Published: Feb 02 , 2017
Author: Alan Smith

It has been an interesting few weeks for Theresa May. A bit of a Chinese curse that, to always live in interesting times.

Firstly, she has had to deal with the new US president, where I find it hard to believe that Trump holds any attraction to her, no matter how opposite he is. Then there was the potential ban on Sir Mo Farah travelling to the US, averted by of all people, ex rival Boris Johnson. Not to mention the ongoing Brexit saga, which will play out for a couple more years at least. And then, there was of course, the Trident row, where she has had to cope with being asked a difficult series of questions about her involvement and understanding surrounding a rogue missile. 

Last summer HMS Vengeance (great name for a military submarine by the way), launched an unarmed missile just off the coast of Florida as part of a test that went spectacularly wrong. The missile veered off course and headed back to the US before it was remotely detonated, exploding safely and kept quietly as a missile exploding ever could by the relevant authorities.

So far so good. I can clearly see the point of trying to keep something like this under the radar for defence reasons, although I suspect that any nation state with a radar would have been acutely aware of the mistake. We don’t want to broadcast that Trident is perhaps not quite so accurate as we want our enemies to believe.

But the complication is that the misfire came a few weeks before a House of Commons vote on the renewal of Trident as a key part of the countries defence mechanism. Moreover, this misfire was kept from the House by omission. Jeremy Corbyn for one, was not pleased.

It kind of gets worse, if of course there is anything worse than a £17 million missile exploding by accident, other than someone being hurt.

On TV last weekend Theresa May was asked repeatedly about whether she had known about the incident prior to the vote, which she refused to answer. Using all the guile and aversion that a professional and experienced politician can bring to bear, her answer was: “Well that is a very good question, but of course the question you should be asking is…”, subsequently taking the interviewer down a completely different avenue.

Later Downing Street admitted that she had known about the problem, but had been asked by Washington (who supply the missiles) not to tell anyone about it.

Here’s the thing. If someone asks you a question and you decide not to answer it, even evade or dance around it, and then provide an answer to a completely different question that you do want to answer, you are sending information in any case.

May’s refusal to answer not only makes the asker think that she obviously does know more than she was letting on, but it also may paint her as a person who perhaps lacked strength in her decision in the first place. Or worse, was a sneak who you really should not trust.

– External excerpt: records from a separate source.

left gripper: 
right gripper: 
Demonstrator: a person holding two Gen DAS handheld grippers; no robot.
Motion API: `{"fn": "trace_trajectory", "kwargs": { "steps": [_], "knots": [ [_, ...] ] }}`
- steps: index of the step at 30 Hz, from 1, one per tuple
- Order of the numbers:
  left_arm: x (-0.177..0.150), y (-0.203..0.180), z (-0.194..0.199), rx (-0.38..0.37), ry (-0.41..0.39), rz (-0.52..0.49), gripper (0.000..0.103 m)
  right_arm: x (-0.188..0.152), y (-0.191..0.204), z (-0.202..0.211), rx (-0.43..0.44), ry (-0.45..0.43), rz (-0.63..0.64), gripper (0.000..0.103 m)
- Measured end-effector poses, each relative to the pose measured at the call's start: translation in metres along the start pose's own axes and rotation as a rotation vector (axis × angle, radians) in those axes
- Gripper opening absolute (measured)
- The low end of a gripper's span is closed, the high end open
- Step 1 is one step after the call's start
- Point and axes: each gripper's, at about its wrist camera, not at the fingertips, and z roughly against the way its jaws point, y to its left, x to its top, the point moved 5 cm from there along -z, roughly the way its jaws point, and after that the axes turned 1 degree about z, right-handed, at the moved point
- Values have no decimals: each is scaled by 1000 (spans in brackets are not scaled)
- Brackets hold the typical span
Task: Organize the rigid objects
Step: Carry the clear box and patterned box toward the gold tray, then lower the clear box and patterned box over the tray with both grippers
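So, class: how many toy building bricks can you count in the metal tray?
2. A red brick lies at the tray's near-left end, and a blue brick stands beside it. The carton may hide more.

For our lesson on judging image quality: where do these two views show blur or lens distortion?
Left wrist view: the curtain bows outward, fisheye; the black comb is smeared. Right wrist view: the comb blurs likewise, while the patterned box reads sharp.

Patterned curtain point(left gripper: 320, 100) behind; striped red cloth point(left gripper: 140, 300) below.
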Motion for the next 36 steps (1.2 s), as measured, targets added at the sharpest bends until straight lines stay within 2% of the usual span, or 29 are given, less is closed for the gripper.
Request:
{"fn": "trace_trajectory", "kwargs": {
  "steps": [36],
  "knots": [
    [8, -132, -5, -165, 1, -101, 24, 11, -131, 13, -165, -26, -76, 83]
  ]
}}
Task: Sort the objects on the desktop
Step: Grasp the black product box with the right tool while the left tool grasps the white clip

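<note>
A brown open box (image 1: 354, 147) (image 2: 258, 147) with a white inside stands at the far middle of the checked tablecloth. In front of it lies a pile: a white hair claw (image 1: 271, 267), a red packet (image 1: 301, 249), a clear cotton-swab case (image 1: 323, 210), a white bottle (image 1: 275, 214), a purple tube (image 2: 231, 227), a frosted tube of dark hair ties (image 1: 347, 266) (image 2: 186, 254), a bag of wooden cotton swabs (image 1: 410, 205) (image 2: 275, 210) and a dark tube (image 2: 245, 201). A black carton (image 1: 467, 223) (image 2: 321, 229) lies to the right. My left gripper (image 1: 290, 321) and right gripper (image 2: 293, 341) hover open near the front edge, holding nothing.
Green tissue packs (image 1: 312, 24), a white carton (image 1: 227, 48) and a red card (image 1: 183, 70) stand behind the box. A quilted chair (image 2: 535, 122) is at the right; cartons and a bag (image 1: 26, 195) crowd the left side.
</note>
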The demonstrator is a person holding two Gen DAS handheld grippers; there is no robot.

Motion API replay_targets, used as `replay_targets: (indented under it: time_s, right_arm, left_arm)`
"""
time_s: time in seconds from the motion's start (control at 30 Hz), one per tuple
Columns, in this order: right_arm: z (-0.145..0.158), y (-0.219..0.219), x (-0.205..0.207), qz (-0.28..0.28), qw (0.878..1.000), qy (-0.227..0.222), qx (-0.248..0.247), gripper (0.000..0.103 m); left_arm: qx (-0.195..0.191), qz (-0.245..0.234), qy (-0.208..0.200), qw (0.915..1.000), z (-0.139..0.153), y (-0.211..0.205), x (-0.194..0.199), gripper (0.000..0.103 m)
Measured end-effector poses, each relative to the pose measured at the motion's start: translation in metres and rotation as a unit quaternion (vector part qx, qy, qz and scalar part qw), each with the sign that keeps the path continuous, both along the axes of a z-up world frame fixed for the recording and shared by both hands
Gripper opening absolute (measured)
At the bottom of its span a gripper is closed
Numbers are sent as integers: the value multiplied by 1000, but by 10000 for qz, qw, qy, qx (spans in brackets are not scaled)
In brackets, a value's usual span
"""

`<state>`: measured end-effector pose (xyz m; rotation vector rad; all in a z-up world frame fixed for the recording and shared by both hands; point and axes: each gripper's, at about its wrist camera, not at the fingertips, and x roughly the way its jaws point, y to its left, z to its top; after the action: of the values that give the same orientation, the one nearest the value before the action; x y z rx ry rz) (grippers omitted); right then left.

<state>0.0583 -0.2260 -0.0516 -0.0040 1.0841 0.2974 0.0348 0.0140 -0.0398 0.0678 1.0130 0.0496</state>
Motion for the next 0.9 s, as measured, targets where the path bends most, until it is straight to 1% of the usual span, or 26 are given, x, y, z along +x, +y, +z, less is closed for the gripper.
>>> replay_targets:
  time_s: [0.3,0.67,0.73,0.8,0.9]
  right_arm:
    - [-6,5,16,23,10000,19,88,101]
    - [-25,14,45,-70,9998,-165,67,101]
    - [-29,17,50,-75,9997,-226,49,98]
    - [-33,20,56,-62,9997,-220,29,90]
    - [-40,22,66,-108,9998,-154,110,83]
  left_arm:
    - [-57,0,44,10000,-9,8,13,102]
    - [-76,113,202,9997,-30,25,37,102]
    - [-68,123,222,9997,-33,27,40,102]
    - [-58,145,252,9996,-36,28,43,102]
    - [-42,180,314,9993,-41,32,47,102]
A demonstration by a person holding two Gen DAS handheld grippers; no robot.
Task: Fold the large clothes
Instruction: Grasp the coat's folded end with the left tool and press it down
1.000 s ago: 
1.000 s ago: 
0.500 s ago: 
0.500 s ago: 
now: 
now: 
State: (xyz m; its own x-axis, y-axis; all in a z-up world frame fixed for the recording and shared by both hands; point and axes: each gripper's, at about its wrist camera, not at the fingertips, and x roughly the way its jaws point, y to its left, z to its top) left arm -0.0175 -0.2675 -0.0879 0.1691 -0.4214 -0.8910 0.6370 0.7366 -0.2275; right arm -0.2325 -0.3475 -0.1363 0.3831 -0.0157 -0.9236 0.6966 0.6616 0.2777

We live in an age of information and we can quite often find ourselves wrong footed by a difficult question. Clearly having a strategy for dealing with that and the implications of so doing is an important part of any planning process.

What if? should form the part of any good preparation process, and how to deal with difficult questions is a huge part of that. What are you going to tell them, or not, and why?

It just may not go to your plan.

Alan Smith


Alan Smith

About the author:

Alan Smith
My background is marketing and advertising. After graduating in Economics I entered the agency world to become, at 28, MD of London's largest independent below-the-line marketing provider.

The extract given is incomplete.